ACTIVITY - Among the lines below, list those containing the string "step".

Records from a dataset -

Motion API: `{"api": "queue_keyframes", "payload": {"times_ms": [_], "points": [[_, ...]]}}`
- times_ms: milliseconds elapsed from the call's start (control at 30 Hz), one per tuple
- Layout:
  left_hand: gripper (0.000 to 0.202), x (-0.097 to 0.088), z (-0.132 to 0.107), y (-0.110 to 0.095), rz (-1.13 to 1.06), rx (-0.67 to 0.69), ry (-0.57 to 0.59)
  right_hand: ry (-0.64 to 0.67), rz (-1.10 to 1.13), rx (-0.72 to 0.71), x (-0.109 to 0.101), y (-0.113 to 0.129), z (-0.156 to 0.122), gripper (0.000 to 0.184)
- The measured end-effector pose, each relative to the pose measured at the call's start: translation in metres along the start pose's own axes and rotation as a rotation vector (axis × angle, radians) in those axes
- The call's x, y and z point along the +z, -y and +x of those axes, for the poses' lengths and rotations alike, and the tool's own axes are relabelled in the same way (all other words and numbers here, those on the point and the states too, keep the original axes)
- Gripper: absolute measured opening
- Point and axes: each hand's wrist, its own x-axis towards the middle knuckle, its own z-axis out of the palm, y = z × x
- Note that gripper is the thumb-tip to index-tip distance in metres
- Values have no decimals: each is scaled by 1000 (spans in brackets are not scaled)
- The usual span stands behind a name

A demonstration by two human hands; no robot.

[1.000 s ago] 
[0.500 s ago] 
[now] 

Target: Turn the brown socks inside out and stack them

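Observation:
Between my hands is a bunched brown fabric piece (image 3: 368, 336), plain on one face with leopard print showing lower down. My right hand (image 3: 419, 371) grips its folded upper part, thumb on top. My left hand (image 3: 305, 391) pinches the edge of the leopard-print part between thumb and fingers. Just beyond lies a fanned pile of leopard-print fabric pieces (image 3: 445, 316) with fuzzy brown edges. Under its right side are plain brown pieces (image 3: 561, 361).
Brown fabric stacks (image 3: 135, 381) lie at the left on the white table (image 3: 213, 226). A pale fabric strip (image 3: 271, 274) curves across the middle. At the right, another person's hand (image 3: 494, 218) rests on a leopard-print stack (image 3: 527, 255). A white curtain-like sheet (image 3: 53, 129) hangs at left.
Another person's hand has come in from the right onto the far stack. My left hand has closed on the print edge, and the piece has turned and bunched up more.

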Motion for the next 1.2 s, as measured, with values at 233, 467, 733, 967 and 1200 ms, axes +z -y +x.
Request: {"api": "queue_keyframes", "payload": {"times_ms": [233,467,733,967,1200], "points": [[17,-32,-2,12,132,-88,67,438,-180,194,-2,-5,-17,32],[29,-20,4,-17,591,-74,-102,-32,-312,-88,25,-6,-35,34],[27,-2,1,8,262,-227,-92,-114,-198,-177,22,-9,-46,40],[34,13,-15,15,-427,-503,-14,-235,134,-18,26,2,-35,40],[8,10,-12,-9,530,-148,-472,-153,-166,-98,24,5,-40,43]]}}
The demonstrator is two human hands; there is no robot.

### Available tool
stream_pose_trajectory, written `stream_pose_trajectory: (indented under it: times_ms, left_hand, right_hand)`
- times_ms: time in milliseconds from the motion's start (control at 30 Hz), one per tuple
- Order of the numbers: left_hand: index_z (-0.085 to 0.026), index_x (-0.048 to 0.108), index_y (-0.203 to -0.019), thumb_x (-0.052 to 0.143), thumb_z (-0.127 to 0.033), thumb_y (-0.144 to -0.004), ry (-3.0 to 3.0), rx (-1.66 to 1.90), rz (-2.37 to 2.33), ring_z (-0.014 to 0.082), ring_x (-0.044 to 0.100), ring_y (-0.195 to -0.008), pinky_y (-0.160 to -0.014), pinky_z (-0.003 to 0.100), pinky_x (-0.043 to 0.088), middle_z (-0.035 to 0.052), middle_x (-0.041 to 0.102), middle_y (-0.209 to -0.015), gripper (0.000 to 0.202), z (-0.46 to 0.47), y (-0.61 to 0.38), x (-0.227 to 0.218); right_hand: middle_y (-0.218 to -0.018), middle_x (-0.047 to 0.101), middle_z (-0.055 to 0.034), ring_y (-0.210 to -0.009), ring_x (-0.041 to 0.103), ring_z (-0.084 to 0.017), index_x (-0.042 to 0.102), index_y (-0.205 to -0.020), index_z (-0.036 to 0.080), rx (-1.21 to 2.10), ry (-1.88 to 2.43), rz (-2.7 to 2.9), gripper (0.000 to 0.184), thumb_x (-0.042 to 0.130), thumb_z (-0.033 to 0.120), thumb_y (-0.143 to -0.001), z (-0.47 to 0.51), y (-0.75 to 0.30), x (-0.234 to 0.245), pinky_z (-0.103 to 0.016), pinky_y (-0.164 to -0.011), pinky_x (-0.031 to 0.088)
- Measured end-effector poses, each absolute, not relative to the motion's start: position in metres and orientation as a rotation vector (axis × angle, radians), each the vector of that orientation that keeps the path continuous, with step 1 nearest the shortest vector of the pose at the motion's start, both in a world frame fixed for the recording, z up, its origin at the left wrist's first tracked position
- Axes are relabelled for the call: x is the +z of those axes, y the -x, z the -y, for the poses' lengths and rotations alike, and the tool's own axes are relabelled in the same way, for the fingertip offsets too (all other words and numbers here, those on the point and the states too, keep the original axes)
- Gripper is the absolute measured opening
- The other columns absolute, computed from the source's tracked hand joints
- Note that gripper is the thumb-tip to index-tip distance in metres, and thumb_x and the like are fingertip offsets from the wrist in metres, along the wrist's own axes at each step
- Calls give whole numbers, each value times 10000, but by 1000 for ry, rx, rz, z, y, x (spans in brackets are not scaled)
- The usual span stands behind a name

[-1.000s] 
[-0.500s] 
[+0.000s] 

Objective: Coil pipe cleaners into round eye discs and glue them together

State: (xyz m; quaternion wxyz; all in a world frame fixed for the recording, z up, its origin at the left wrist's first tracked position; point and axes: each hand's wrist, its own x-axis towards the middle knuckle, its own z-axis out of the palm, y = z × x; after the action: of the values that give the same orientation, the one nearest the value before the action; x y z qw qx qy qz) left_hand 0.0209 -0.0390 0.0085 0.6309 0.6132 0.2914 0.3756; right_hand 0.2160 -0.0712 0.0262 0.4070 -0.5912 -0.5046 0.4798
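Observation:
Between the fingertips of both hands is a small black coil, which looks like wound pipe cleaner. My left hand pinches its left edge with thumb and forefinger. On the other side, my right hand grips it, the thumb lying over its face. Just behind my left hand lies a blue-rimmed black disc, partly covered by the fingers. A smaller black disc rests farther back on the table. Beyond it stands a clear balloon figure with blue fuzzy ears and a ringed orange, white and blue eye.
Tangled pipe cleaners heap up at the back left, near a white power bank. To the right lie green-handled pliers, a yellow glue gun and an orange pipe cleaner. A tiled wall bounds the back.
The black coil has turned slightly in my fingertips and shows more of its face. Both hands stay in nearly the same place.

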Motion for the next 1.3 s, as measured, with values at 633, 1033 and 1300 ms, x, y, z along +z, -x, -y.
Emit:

RESPONSE AREA -
- Measured end-effector poses, each absolute, not relative to the motion's start: position in metres and orientation as a rotation vector (axis × angle, radians), each the vector of that orientation that keeps the path continuous, with step 1 nearest the shortest vector of the pose at the motion's start, both in a world frame fixed for the recording, z up, its origin at the left wrist's first tracked position
- Note that gripper is the thumb-tip to index-tip distance in metres, and thumb_x and the like are fingertip offsets from the wrist in metres, along the wrist's own axes at each step

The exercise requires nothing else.